Emmetropie bedeutet Normalsichtigkeit und ist der optimale Idealzustand für die Augenfunktion. Unabhängig von der Entfernung oder den aktuellen Lichtverhältnissen ist das Auge unter Emmetropie immer in der Lage ein optimales Bild auf der Netzhaut entstehen zu lassen. Die Augen weisen keine Sehschwächen auf, was in der Wirklichkeit aber kaum anzutreffen ist. Daher beschäftigt sich die Augenoptik mehr mit den Abweichungen von der Normalsichtigkeit, also den Fehlsichtigkeiten, oder auch Ametropie genannt.
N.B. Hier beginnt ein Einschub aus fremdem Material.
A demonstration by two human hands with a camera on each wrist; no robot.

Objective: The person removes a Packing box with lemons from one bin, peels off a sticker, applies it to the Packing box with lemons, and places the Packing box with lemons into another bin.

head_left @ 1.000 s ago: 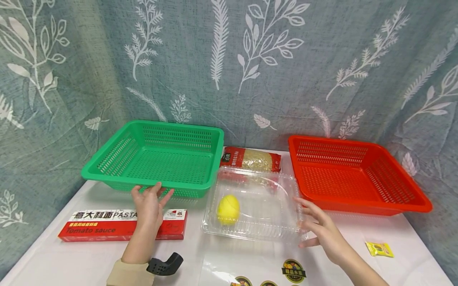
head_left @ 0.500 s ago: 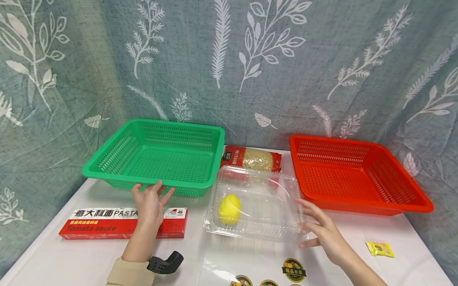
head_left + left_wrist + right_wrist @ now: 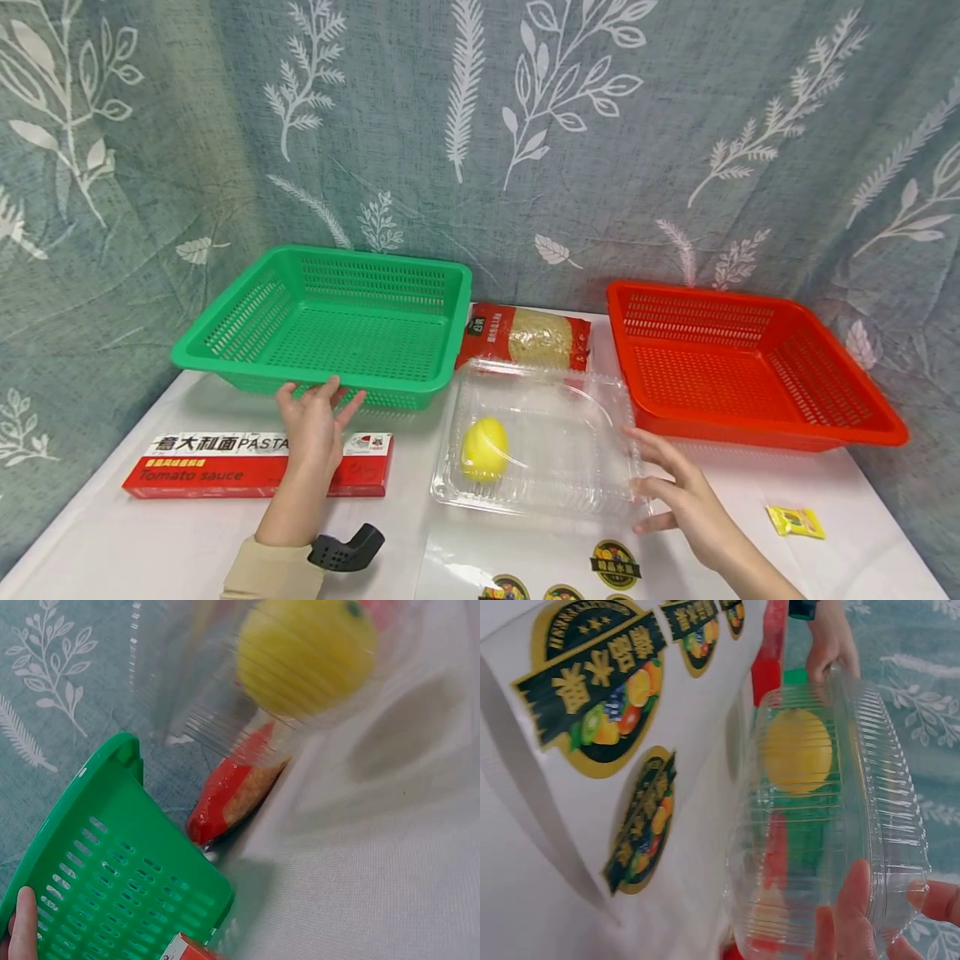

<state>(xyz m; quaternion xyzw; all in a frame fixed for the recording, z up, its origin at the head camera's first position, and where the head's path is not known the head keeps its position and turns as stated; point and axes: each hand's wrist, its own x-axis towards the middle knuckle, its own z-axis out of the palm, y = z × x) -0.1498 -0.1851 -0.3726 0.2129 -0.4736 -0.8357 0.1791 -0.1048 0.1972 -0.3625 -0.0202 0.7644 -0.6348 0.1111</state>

Das bedeutet lediglich, daß das Bild nicht scharf auf der Netzhaut abgebildet wird und inwieweit dass Auge diesen Mangel durch Akkommodation (Anpassung) verringern kann.

 

Nach statistischen Untersuchungen sind die meisten Menschen weitsichtig (Hyperopie) und nur ein geringer Teil emmotrop. Bis zu einer Brechwertstärke von 0,5 Dioptrien kann eine Person ohne Brille und Kontaktlinsen immer noch gut sehen. Andere Abweichungen von der Normalsichtigkeit (Emmetropie) sind die Kurzsichtigkeit (Myopie), oder die Stabsichtigkeit (Astigmatismus). Bei einem emmotropischen Auge bündeln sich die einfallenden Lichtstrahlen, die von der Hornhaut und der Linse gebrochen werden, auf der Netzhaut in einem Punkt. Schneiden sich die Lichtstrahlen nicht in einem Punkt auf der Netzhaut, sondern davor oder dahinter, so wird das Sehen undeutlich. Insgesamt wird eine Emmetropie beim Menschen nicht erreicht, es ist eher ein Maßstab, an dem man die Abweichungen der Fehlsichtigkeit beurteilen kann.